Stryker in 2013 sued Christopher Ridgeway and another sales agent, Richard Steitzer, accusing them of scheming to poach reps and business from Stryker in Louisiana and New York. Stryker fired Ridgeway in September 2013, after discovering that he was allegedly running a pair of medical supply businesses on the side. In June of that year, Stryker alleged, Biomet began courting Ridgeway, looking to bring his entire Stryker sales teams on board. Ridgeway also allegedly induced a 3rd Stryker employee, Sheldon Green, to jump ship for Biomet and forwarded Stryker’ Louisiana customer list to Green, according to the complaint.
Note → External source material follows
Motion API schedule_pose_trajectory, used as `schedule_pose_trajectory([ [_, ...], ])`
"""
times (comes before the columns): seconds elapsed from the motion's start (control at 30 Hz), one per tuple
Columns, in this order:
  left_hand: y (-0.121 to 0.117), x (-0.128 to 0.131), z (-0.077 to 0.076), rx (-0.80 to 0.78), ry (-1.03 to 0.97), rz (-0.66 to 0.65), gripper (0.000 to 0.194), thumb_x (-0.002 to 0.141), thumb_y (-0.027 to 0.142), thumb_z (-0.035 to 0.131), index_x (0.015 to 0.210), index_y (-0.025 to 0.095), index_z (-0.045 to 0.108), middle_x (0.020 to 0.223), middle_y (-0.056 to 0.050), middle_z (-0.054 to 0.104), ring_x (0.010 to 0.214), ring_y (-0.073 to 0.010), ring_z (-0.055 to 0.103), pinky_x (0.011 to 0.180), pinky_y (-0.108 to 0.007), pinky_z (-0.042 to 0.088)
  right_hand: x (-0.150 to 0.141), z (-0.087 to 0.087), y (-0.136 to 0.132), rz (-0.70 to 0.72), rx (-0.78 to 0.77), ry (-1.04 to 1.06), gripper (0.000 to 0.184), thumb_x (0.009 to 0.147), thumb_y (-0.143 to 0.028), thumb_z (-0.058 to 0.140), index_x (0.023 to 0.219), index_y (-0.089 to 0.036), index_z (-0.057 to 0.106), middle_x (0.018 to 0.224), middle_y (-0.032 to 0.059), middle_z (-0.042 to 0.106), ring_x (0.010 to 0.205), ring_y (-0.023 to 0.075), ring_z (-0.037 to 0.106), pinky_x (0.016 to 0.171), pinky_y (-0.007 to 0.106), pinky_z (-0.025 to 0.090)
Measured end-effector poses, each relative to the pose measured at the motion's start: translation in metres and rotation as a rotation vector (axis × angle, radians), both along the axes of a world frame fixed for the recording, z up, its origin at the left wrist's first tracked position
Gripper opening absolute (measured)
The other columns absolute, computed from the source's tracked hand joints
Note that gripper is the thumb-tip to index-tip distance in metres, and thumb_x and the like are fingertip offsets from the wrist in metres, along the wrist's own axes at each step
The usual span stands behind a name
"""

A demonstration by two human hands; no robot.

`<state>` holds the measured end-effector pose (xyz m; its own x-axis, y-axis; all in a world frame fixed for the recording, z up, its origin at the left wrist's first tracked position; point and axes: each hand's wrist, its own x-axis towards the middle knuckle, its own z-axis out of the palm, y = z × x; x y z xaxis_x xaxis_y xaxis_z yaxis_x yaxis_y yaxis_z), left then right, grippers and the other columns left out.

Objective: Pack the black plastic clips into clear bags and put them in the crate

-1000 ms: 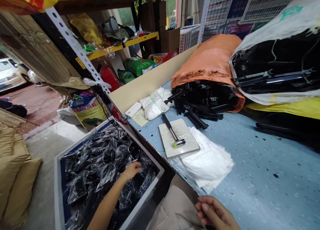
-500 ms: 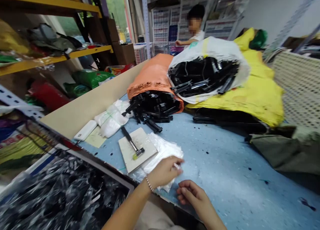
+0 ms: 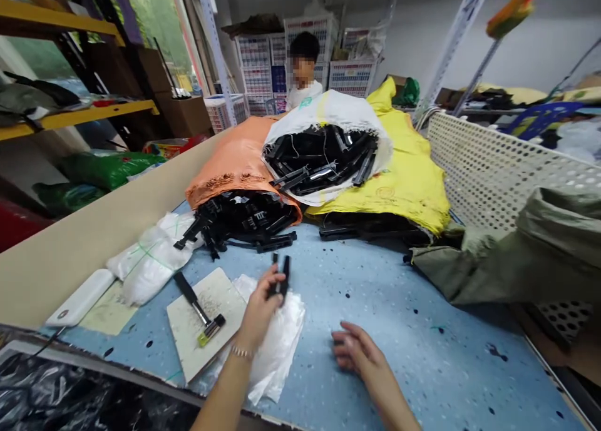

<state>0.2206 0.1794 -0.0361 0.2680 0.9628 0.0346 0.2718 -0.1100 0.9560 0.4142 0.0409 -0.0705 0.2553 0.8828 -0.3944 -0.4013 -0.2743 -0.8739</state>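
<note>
My left hand holds a black plastic part upright above a stack of clear plastic bags on the blue table. My right hand rests on the table to the right of the bags, fingers loosely curled, holding nothing. A small hammer lies on a pale board left of the bags. Beyond them, an orange sack spills black plastic parts onto the table. A white sack full of black parts lies on yellow sacks.
A white power bank and a white bundle lie at the table's left edge. A bin of bagged black parts sits at lower left. A perforated white panel and olive cloth stand on the right. A person sits behind the sacks.
My view swung right from the bin to the table. My left hand left the bin, touched the bags, and now holds a black part. My right hand moved onto the table.
</note>
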Motion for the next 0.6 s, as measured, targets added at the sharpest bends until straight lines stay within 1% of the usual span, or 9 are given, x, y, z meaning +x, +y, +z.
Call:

Ridgeway counter-sued, alleging that Stryker defamed him by falsely telling his customers that he was bound by a non-compete, costing him millions. A federal jury in the U.S. District Court for Western Michigan in February 2016 found for Stryker, awarding $745,195 in damages on 3 counts: breach of contract, breach of fiduciary duty and a trade-secrets claim.
Ridgeway appealed to the U.S. Court of Appeals for the 6th Circuit, arguing that there never was a non-compete and that Stryker fabricated the non-compete document used in his district court action. After Stryker sought millions more in costs and attorney’s fees, Ridgeway declared bankruptcy, prompting a stay in the district court case pending the resolution of the 6th Circuit appeal.
Ridgeway argued in his appeal that the case should have been tried under Louisiana law, where he was based, rather than under the laws of Michigan, Stryker’s home state. But Judge Julia Smith Gibbons, writing for the 3-judge panel, found that the lower court was correct to apply Michigan law, as that state’s interest in the case trumps Louisiana’s.
“Absent such evidence that Louisiana’s interest was not just greater but materially greater, there is no reason to disturb the parties’ choice of Michigan law,” Smith Gibbons wrote.
The 6th Circuit also shot down Ridgeway’s challenge to the lower court’s exclusion of a pair of emails he alleged showed that Stryker engaged in fraud by allegedly filing a non-compete form he never signed.
“Ridgeway offered no other evidence to demonstrate that the agreement attached to the complaint was not his, and therefore that Stryker’s statement that it was a ‘true and correct copy’ was false. Nor did Ridgeway offer any further evidence of fraudulent activity. The law does not permit Ridgeway to rely on the emails themselves to prove the fraud. The district court did not require Ridgeway to unequivocally prove the fraud but instead asked for some evidence to establish a reasonable basis for believing that fraud occurred. Because Ridgeway did not make such a showing, the district court did not abuse its discretion by rejecting Ridgeway’s crime-fraud-exception argument,” Gibbons wrote.
Ridgeway also lost his appeal of the lower court’s denial of his motion for an adverse-inference jury instruction based on the fraud allegation.